But this quaint picture of Chinese pacifism ignores that the country’s dynasties were almost constantly at war. Sure, many of these wars were defensive, mainly against a panoply of invading northern tribesmen. But at the height of their power, the emperors were quite aggressive expansionists, too. The Han dynasty (206 B.C.–220 A.D.) and the Tang dynasty (618–907) had armies marching from Central Asia to the Korean peninsula. The Song dynasty (960–1279) fought wars with and sought territory from rival states; it just wasn’t very good at it. The most acquisitive of the dynasties was the Qing (1644–1912), which carved up and controlled Tibet and conquered today’s Xinjiang. The Qing emperors were Manchu, a northern people, but lands they acquired are now considered indisputable parts of the motherland. (Mao Zedong’s People’s Liberation Army had to reclaim Tibet, which had drifted away from China amid the chaos of the Qing collapse, while the Xinjiang region, which had attained a high degree of autonomy, had to be reintegrated as well.)

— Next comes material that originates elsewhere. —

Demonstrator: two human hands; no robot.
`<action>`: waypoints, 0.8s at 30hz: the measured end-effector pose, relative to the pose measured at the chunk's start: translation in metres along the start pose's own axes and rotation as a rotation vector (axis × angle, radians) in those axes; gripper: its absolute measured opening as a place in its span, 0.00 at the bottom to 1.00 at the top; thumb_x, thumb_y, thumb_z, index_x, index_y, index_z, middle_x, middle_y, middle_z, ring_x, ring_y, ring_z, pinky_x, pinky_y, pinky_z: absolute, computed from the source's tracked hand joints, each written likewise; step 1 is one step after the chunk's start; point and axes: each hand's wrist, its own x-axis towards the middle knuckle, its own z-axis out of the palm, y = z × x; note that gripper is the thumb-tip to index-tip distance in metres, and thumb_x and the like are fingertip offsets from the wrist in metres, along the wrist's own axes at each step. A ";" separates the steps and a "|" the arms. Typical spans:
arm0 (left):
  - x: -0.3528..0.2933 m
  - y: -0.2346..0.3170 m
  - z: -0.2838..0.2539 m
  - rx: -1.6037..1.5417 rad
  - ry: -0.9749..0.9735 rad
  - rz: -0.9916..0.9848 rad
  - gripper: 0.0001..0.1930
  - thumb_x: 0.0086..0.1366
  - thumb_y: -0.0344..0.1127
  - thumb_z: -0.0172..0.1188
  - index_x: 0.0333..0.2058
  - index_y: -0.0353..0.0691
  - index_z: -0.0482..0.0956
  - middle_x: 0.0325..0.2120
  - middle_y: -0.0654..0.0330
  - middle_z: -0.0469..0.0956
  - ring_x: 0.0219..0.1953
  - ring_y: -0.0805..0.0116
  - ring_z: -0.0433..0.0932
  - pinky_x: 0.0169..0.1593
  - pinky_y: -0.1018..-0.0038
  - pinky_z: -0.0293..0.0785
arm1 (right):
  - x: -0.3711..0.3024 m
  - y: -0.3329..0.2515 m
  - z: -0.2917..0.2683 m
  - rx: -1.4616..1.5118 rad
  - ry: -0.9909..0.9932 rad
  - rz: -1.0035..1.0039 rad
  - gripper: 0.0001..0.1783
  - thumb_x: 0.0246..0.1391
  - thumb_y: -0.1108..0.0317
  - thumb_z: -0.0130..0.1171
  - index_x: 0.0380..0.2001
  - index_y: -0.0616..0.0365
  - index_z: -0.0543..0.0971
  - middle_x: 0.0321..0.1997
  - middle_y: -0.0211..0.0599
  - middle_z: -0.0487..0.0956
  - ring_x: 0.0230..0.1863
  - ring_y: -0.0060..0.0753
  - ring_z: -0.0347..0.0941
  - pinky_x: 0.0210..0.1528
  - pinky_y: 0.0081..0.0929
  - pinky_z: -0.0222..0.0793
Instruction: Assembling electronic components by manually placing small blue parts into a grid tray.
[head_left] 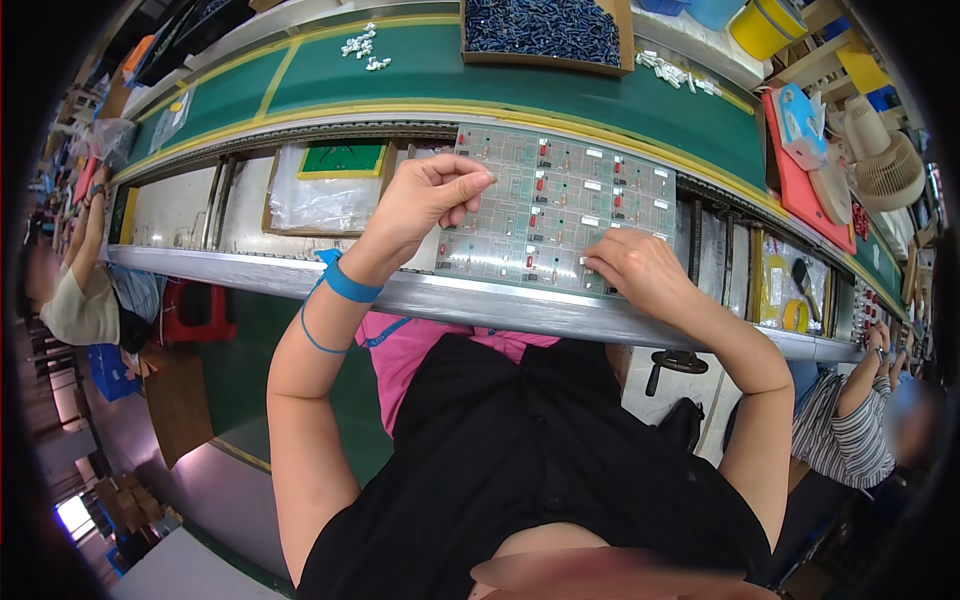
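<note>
A panel of circuit boards (pixel 510 215) lies across the rails in front of me, fitted with small red, black and white parts. Over its upper left portion hangs my left hand (pixel 435 200), thumb and forefinger pinched together; whatever is between the tips is too small to name. A blue strap (pixel 352 285) circles that wrist. My right hand (pixel 640 268) is low over the panel's right half, its fingertips closed at a small white block-shaped component (pixel 584 261). Similar white components (pixel 592 185) sit in a column above it.
Beyond the rails runs a green belt (pixel 400 85) with a box of blue components (pixel 540 35) and loose white components (pixel 358 42) on it. Left of the panel is a carton with plastic bags (pixel 300 190). A fan (pixel 885 160) stands right. Other people work at both sides.
</note>
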 end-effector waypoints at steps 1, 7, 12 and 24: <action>-0.001 -0.001 -0.001 -0.029 0.028 0.009 0.08 0.59 0.34 0.58 0.33 0.34 0.78 0.18 0.67 0.73 0.18 0.84 0.67 0.20 0.87 0.62 | 0.001 -0.002 0.001 -0.016 -0.017 0.038 0.07 0.48 0.67 0.55 0.28 0.59 0.77 0.27 0.39 0.74 0.31 0.44 0.71 0.32 0.36 0.68; -0.008 0.003 -0.008 -0.040 -0.033 -0.006 0.08 0.58 0.32 0.59 0.32 0.32 0.78 0.20 0.63 0.75 0.19 0.81 0.70 0.22 0.86 0.65 | 0.001 -0.004 0.006 -0.044 -0.036 0.149 0.08 0.48 0.65 0.56 0.26 0.59 0.76 0.28 0.37 0.74 0.31 0.44 0.72 0.31 0.36 0.68; -0.007 0.005 -0.015 -0.042 -0.083 0.023 0.08 0.57 0.31 0.59 0.33 0.31 0.77 0.23 0.60 0.76 0.23 0.77 0.73 0.28 0.83 0.70 | 0.002 -0.004 0.005 -0.056 -0.060 0.171 0.08 0.48 0.65 0.56 0.28 0.59 0.75 0.29 0.38 0.75 0.30 0.43 0.72 0.31 0.36 0.68; 0.058 -0.012 -0.051 0.453 0.225 0.307 0.07 0.53 0.29 0.60 0.30 0.31 0.78 0.20 0.60 0.78 0.22 0.75 0.74 0.28 0.77 0.71 | 0.025 0.012 -0.027 1.088 -0.037 0.393 0.14 0.49 0.84 0.50 0.41 0.66 0.70 0.40 0.38 0.74 0.40 0.27 0.73 0.44 0.21 0.70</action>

CHINA WILL INSIST ON ITS OWN WORLD ORDER

The states China didn’t or couldn’t overrun were absorbed into the Chinese world through a system of diplomacy and trade that the emperors controlled. Other governments were expected to pay tribute to the Chinese court as an acknowledgment of Chinese superiority, at least ceremonially, and the emperors then considered them vassals. Whether such a tribute system really existed as a hard-and-fast or consistently applied foreign policy is debated among historians. But it is clear that the Chinese usually tried to foist their diplomatic norms and practices onto those who desired formal relations with China. Think of it as the rules of the game of foreign affairs in East Asia, dictated by China.

This order was rarely challenged, at least by the more established East Asian states. Unlike Europe, where states of roughly similar muscle contended for territory, trade, and influence, China had no real rivals. Generally speaking, its neighbors accepted Chinese dominance and followed its rules of engagement.

When China faced a challenge, however, it could resort to force. The short-lived Sui dynasty (581–618) and the Tang spent decades, for example, trying to destroy the strong Koguryo kingdom in Korea. Zheng He, the supposedly peaceful admiral, launched a military expedition on the island of Sumatra (now part of Indonesia) against a rival to the local king and Chinese vassal. When the Japanese invaded the Korean peninsula in 1592, the Ming dynasty (1368–1644) sent troops to help the Koreans expel them. As late as the 1880s, the Qing dynasty went to war to aid its Vietnamese tributaries against the French. The Chinese would also police their system in other, coercive ways—by, for instance, denying proper trading rights to unruly foreigners.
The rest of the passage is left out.